Recorded data -
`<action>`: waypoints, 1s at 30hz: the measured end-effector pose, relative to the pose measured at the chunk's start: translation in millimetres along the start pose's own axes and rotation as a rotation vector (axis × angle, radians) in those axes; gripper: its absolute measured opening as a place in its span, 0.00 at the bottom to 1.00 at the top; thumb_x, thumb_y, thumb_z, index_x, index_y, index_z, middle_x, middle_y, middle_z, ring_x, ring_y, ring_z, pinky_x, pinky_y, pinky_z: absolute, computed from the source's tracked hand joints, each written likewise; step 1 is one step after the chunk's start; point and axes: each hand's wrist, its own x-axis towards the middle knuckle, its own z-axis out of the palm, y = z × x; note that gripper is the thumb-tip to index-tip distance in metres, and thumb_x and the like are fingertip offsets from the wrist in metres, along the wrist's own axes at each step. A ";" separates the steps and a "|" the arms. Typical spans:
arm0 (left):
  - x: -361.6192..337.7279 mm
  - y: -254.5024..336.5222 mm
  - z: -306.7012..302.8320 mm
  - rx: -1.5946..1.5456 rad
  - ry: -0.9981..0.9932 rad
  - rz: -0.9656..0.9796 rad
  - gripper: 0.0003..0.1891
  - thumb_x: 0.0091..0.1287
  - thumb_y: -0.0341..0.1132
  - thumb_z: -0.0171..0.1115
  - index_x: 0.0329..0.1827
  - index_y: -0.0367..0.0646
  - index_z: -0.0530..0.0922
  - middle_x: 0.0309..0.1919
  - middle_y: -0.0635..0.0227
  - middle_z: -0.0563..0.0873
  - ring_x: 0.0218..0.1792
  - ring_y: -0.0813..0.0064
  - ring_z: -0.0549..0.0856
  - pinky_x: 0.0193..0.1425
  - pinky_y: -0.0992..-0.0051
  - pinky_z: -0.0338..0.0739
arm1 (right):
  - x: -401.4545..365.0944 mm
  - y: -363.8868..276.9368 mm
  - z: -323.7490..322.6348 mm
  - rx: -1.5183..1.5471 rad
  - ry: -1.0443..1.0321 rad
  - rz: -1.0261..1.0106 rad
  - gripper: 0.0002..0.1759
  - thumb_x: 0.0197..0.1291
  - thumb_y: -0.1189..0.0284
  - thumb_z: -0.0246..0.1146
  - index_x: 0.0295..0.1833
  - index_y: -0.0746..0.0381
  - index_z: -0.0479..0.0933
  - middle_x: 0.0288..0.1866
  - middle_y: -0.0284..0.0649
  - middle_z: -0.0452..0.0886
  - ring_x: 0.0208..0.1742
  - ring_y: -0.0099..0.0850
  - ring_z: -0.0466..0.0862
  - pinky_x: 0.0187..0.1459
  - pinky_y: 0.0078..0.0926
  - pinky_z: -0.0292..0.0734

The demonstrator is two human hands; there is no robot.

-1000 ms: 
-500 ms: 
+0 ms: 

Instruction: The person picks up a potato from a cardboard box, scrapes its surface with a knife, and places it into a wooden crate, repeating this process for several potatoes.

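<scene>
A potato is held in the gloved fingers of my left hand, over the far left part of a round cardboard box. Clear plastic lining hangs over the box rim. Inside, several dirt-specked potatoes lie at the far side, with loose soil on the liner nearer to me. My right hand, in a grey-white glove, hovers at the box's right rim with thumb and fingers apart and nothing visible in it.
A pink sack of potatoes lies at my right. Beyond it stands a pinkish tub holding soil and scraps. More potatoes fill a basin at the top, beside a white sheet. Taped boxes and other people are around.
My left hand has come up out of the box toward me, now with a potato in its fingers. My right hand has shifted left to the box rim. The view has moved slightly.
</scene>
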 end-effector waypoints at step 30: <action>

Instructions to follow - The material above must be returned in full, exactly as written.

Exercise answer -
`<action>`: waypoints, 1s at 30hz: the measured end-effector pose, relative to the pose measured at the chunk's start: translation in millimetres along the start pose's own axes and rotation as a rotation vector (axis × angle, radians) in those axes; gripper: its absolute measured opening as a place in its span, 0.00 at the bottom to 1.00 at the top; thumb_x, thumb_y, thumb_z, index_x, index_y, index_z, middle_x, middle_y, middle_z, ring_x, ring_y, ring_z, pinky_x, pinky_y, pinky_z: absolute, computed from the source's tracked hand joints, each written likewise; step 1 is one step after the chunk's start; point and axes: each hand's wrist, its own x-axis towards the middle knuckle, its own z-axis out of the palm, y = z × x; note that gripper is the thumb-tip to index-tip distance in metres, and thumb_x and the like are fingertip offsets from the wrist in metres, along the wrist's own axes at each step. A ";" separates the steps and a "|" the arms. Typical spans:
arm0 (left):
  - x: -361.6192..337.7279 mm
  - y: -254.5024..336.5222 mm
  - z: -306.7012..302.8320 mm
  - rx: -1.5946..1.5456 rad
  - ry: -0.9981..0.9932 rad
  - rz: -0.9656..0.9796 rad
  - gripper: 0.0003..0.1891
  - thumb_x: 0.0091..0.1287
  - thumb_y: -0.0341..0.1132
  - thumb_z: -0.0171..0.1115
  - index_x: 0.0329..0.1827
  - index_y: -0.0367..0.0646
  - index_z: -0.0530..0.0922
  - middle_x: 0.0309..0.1919
  - middle_y: -0.0635..0.0227
  - middle_z: -0.0563..0.0873
  - ring_x: 0.0218..0.1792
  - ring_y: -0.0813..0.0064
  - ring_z: -0.0549..0.0856
  - pinky_x: 0.0193..0.1425
  - pinky_y: -0.0992..-0.0051
  - pinky_z: -0.0338..0.0739
arm1 (right):
  - x: -401.4545..365.0944 mm
  - y: -363.8868..276.9368 mm
  - z: -323.7490..322.6348 mm
  - rx: -1.5183..1.5471 rad
  - ry: -1.0443..1.0321 rad
  - rz: -1.0261..1.0106 rad
  - gripper: 0.0002..0.1759
  - thumb_x: 0.0197..0.1291
  - thumb_y: -0.1189..0.0284
  - thumb_z: -0.0246..0.1146
  - index_x: 0.0295..0.1833
  - index_y: -0.0746..0.0381
  - index_z: -0.0479..0.0933
  - middle_x: 0.0288..0.1866
  - middle_y: -0.0284..0.0649
  - middle_z: -0.0452..0.0886
  - ring_x: 0.0208..0.1742
  - ring_y: -0.0099..0.0850
  - ring_z: -0.0466..0.0862
  - pinky_x: 0.0187..0.1459
  - pinky_y: 0.0078..0.0926
  - pinky_z: -0.0292..0.0734

The demonstrator is two human hands; there is no robot.

-1000 ms: 
-500 ms: 
+0 ms: 

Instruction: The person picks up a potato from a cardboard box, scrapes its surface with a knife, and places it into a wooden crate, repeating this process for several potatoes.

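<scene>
A potato is held in the gloved fingers of my left hand, over the far left part of a round cardboard box. Clear plastic lining hangs over the box rim. Inside, several dirt-specked potatoes lie at the far side, with loose soil on the liner nearer to me. My right hand, in a grey-white glove, hovers at the box's right rim with thumb and fingers apart and nothing visible in it.
A pink sack of potatoes lies at my right. Beyond it stands a pinkish tub holding soil and scraps. More potatoes fill a basin at the top, beside a white sheet. Taped boxes and other people are around.
My left hand has come up out of the box toward me, now with a potato in its fingers. My right hand has shifted left to the box rim. The view has moved slightly.
</scene>
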 end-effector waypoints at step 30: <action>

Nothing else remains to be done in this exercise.